Data entries:

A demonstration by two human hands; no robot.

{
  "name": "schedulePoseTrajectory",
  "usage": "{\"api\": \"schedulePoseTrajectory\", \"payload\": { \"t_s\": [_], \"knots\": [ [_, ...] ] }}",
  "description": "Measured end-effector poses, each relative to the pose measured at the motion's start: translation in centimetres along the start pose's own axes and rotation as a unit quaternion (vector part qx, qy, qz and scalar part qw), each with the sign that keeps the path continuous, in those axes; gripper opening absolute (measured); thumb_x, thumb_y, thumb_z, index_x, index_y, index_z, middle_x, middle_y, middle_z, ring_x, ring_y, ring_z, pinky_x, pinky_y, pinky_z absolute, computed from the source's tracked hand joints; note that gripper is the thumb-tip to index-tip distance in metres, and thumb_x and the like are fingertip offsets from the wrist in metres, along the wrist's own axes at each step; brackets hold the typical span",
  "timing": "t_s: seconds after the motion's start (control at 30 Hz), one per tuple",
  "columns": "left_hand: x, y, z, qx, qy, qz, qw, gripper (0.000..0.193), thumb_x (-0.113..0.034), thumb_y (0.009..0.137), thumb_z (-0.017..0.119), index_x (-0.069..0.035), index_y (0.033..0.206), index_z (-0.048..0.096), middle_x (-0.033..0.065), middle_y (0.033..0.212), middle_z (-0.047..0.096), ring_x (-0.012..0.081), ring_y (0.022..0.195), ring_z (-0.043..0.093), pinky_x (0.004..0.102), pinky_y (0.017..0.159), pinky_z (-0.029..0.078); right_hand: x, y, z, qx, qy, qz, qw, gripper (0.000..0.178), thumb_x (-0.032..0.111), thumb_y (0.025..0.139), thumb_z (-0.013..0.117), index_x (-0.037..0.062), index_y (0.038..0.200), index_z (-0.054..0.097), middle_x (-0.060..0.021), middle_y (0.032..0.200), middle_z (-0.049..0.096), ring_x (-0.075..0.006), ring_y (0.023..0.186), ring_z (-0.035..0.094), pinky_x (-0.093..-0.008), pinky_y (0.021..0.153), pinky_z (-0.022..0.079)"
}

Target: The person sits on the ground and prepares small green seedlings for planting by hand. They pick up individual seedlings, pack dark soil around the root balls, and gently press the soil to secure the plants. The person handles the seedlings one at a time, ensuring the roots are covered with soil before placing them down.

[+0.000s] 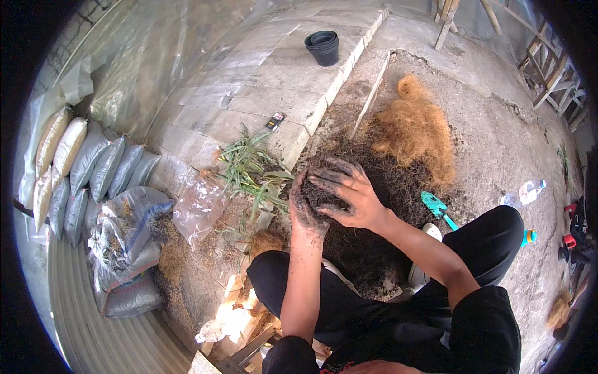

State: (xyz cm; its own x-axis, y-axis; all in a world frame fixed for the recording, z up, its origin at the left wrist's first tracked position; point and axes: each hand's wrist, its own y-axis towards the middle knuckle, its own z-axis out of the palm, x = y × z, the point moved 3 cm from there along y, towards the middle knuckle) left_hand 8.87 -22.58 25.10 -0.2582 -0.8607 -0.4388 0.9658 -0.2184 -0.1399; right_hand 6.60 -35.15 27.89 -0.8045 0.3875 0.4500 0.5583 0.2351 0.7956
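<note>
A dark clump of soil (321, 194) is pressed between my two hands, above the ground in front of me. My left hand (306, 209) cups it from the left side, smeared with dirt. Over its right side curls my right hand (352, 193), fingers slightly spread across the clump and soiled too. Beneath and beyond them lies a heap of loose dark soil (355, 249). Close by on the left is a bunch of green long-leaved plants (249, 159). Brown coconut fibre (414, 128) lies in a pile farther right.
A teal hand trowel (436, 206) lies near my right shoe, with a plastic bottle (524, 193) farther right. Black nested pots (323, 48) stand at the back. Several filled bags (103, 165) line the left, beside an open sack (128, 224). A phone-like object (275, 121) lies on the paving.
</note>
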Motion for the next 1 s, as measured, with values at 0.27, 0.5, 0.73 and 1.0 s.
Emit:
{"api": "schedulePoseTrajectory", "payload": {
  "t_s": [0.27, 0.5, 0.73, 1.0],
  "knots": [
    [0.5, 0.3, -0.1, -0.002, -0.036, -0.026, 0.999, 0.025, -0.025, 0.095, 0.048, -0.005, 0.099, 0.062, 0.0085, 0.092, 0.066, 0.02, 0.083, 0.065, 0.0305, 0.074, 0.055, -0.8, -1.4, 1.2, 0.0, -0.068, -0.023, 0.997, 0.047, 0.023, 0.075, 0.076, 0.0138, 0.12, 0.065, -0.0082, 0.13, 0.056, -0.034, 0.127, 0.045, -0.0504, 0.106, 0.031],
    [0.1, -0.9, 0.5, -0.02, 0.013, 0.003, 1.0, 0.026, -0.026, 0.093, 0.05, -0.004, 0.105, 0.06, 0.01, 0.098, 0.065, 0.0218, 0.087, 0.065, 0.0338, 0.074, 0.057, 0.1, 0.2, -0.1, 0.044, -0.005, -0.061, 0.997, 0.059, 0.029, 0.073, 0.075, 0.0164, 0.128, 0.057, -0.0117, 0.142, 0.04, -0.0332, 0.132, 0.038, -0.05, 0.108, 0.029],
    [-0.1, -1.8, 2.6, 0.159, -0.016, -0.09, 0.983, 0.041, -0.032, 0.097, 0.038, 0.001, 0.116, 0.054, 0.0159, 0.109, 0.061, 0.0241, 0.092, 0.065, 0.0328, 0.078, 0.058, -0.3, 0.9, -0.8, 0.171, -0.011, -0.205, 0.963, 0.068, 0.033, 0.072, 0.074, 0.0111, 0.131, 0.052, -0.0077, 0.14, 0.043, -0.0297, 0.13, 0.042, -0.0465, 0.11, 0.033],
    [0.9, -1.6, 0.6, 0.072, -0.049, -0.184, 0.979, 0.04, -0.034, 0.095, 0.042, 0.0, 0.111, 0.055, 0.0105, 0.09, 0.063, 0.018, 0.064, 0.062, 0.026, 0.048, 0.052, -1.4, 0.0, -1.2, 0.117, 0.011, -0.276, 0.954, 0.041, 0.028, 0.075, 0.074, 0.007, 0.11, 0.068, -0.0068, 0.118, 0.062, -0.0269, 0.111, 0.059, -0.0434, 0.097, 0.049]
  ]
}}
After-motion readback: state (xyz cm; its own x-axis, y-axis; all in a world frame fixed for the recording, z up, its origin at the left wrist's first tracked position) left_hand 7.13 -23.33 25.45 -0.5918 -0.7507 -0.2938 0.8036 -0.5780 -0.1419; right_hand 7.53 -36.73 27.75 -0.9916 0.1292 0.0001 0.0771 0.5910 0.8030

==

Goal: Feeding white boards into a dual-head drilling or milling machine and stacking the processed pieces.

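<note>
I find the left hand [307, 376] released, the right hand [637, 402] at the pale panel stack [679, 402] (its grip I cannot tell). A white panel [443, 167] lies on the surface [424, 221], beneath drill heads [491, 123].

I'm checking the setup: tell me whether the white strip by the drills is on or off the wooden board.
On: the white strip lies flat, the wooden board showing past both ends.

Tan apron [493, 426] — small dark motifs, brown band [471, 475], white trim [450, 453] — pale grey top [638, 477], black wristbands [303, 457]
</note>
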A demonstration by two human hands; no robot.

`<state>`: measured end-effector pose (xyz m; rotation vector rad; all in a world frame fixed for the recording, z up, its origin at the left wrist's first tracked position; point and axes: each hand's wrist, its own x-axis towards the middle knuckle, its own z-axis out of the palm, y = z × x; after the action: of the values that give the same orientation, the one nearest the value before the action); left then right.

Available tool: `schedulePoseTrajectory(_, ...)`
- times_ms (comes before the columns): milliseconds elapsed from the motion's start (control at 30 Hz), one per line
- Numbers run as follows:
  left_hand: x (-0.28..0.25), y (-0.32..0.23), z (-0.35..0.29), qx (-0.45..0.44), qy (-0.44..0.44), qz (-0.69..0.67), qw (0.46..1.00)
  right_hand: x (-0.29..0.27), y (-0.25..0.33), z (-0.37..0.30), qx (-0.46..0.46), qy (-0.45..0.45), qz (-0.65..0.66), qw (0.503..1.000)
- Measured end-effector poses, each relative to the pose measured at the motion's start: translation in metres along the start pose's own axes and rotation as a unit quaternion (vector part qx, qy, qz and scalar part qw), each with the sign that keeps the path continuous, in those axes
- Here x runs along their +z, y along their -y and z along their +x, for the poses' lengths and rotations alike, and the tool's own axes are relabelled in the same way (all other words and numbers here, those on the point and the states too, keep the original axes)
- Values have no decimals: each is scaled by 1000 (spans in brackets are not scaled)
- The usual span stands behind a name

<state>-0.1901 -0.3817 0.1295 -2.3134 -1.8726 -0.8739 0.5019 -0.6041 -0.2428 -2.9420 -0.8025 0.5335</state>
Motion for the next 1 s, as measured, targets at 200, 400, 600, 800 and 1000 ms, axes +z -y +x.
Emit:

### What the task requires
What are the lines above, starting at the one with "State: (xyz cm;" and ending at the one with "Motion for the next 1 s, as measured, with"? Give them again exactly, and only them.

### Output below
State: (xyz cm; its own x-axis, y-axis; all in a world frame fixed for the recording, z up, its origin at the left wrist's first tracked position; point and axes: each hand's wrist, its own y-axis towards the middle knuckle, its own z-axis out of the palm, x = y × z, the point moved 3 cm from there along y, towards the middle knuckle) left_hand 8.87 -22.58 25.10 -0.2582 -0.8607 -0.4388 0.9658 -0.2184 -0.1399; right_hand 6.60 -35.15 27.89 -0.8045 0.3875 0.4500 0.5583 0.2351 0.7956
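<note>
A dark clump of soil (321, 194) is pressed between my two hands, above the ground in front of me. My left hand (306, 209) cups it from the left side, smeared with dirt. Over its right side curls my right hand (352, 193), fingers slightly spread across the clump and soiled too. Beneath and beyond them lies a heap of loose dark soil (355, 249). Close by on the left is a bunch of green long-leaved plants (249, 159). Brown coconut fibre (414, 128) lies in a pile farther right.
A teal hand trowel (436, 206) lies near my right shoe, with a plastic bottle (524, 193) farther right. Black nested pots (323, 48) stand at the back. Several filled bags (103, 165) line the left, beside an open sack (128, 224). A phone-like object (275, 121) lies on the paving.
</note>
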Motion for the next 1 s, as measured, with values at 0.27, 0.5, 0.73 and 1.0 s.

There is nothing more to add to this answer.